Show only those lines of the entries where the string "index" is found.

Data extracted from a collection
--*--

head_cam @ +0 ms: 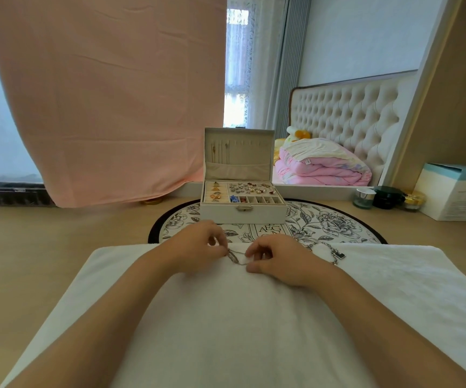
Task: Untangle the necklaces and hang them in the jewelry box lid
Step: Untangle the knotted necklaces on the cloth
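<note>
Head view: left hand and right hand pinch the necklace, knot blurred

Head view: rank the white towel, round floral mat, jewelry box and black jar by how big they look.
1. white towel, though it is nearest the camera.
2-3. round floral mat and jewelry box: too close to rank, as the mat is partly covered.
4. black jar.
</note>
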`<state>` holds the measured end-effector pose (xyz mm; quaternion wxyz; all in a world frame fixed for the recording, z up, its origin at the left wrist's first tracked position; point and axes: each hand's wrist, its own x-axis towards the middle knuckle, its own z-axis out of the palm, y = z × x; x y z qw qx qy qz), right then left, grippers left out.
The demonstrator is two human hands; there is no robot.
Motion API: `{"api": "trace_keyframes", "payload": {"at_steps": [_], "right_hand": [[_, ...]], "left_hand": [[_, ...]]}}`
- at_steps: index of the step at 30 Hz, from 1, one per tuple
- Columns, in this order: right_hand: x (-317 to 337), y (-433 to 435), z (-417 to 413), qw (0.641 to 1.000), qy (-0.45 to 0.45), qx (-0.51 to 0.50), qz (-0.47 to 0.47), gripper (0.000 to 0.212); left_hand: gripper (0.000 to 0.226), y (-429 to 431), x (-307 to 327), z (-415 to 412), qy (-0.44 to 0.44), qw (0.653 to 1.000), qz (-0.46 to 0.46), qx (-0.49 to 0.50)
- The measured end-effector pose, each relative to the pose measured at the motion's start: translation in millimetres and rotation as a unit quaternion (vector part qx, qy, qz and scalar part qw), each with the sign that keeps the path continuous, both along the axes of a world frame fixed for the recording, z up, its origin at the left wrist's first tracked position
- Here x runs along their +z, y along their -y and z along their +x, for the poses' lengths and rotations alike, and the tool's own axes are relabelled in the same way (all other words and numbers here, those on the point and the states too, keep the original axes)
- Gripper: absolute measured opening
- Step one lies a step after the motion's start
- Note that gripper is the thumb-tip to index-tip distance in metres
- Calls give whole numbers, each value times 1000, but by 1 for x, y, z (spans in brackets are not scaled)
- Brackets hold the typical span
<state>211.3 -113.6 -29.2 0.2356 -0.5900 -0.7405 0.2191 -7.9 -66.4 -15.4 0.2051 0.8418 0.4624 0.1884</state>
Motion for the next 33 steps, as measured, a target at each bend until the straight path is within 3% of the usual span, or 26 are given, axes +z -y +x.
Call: {"api": "trace_keyframes", "payload": {"at_steps": [3, 5, 7, 9, 13, 16, 18, 21, 22, 24, 26, 30, 33], "right_hand": [[0, -2, -4, 1000, -6, -10, 4, 4], [1, -4, -2, 998, -53, -29, -2, 10], [2, -4, 2, 992, -121, -42, -20, 14], [2, -3, 3, 990, -130, -42, -31, 14], [1, 1, -9, 1000, 25, -10, -6, 11], [2, 0, -15, 999, 32, -4, 3, 7], [3, -1, -14, 1000, -16, 1, -22, 9], [9, -3, -2, 971, -228, -47, -60, 14], [11, -4, 4, 961, -258, -80, -52, 14], [13, -8, 18, 973, -171, -157, -3, 14], [12, -9, 29, 972, -7, -235, 22, 12], [14, -4, 35, 922, 248, -293, -52, 24], [16, -3, 27, 885, 380, -267, -38, 39]], "left_hand": [[21, 6, 10, -2, 216, 970, -112, 22], [26, 8, 18, 2, 348, 915, -201, 44], [29, 8, 24, 4, 412, 868, -270, 64], [27, 5, 24, 1, 401, 873, -273, 55], [21, 1, 14, -10, 297, 939, -168, 42], [24, 0, 15, -11, 310, 934, -170, 49], [27, -2, 15, -14, 323, 927, -184, 49], [27, -6, 15, -19, 270, 947, -164, 53], [27, -8, 13, -20, 241, 957, -149, 54], [27, -11, 11, -22, 169, 976, -132, 45], [27, -11, 9, -25, 87, 985, -146, 18], [11, -1, 15, -27, -23, 977, -211, -28], [20, 3, 18, -25, -75, 974, -210, -26]]}}
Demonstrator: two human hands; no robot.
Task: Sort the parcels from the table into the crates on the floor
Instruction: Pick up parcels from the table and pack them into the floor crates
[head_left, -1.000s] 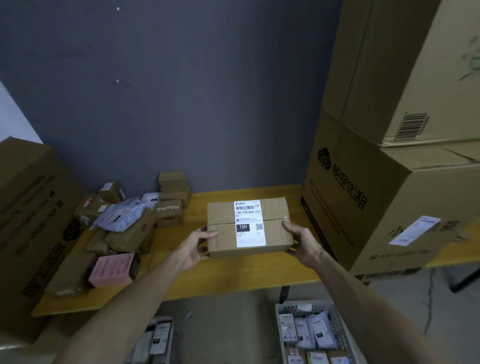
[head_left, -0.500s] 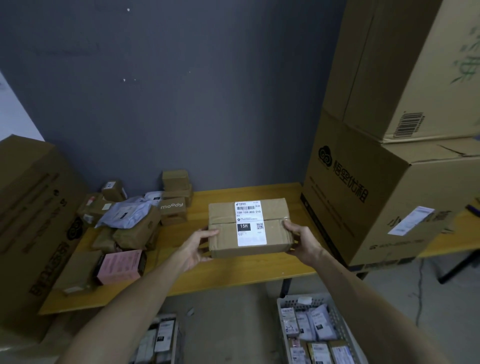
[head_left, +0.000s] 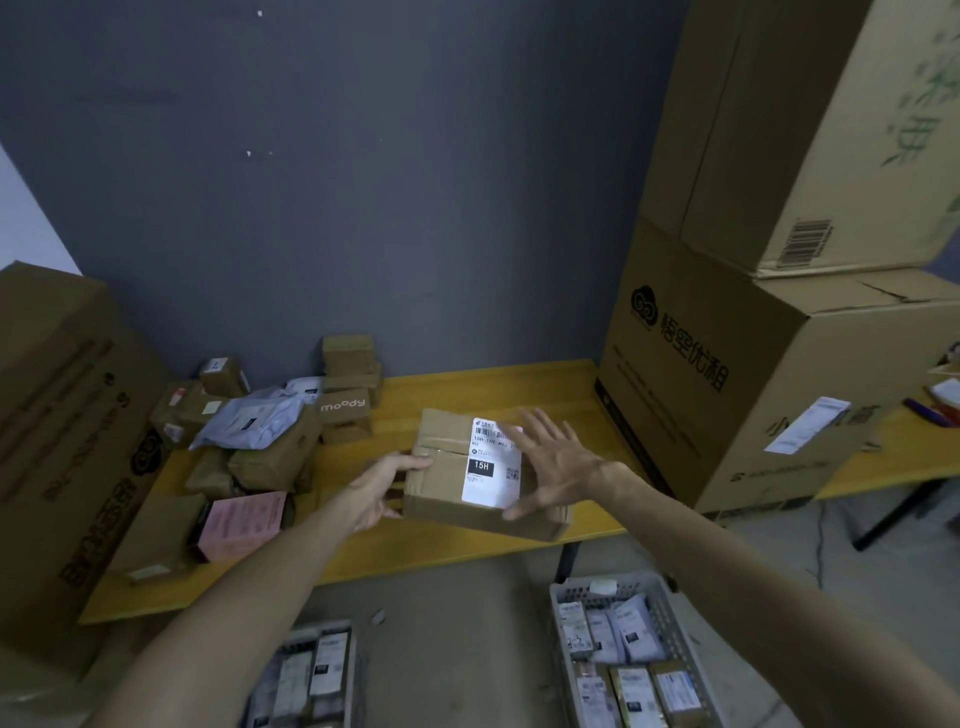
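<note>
A brown cardboard parcel (head_left: 447, 483) with a white "15H" label is tilted above the yellow table (head_left: 566, 395), near its front edge. My left hand (head_left: 382, 486) grips the parcel's left end. My right hand (head_left: 553, 460) is spread with straight fingers over the label, on or just above the parcel's top right. On the floor below stand a grey crate (head_left: 670, 618) at the right and a second crate (head_left: 306, 670) at the left, both holding several labelled parcels.
A heap of several small parcels lies on the table's left: a "moody" box (head_left: 344, 408), a grey poly bag (head_left: 249, 421), a pink box (head_left: 241, 525). Large cartons stand stacked at the right (head_left: 753, 395) and one at the left (head_left: 57, 415). Pens (head_left: 930, 413) lie far right.
The parcel has tilted and swung toward me over the table's front edge. My right hand let go of its right end and now spreads over the label. My left hand keeps its grip.
</note>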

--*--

- **ANSWER AREA**:
- at_steps: index of the step at 30 Hz, from 1, one per tuple
- Note that gripper is the thumb-tip to index-tip distance in metres

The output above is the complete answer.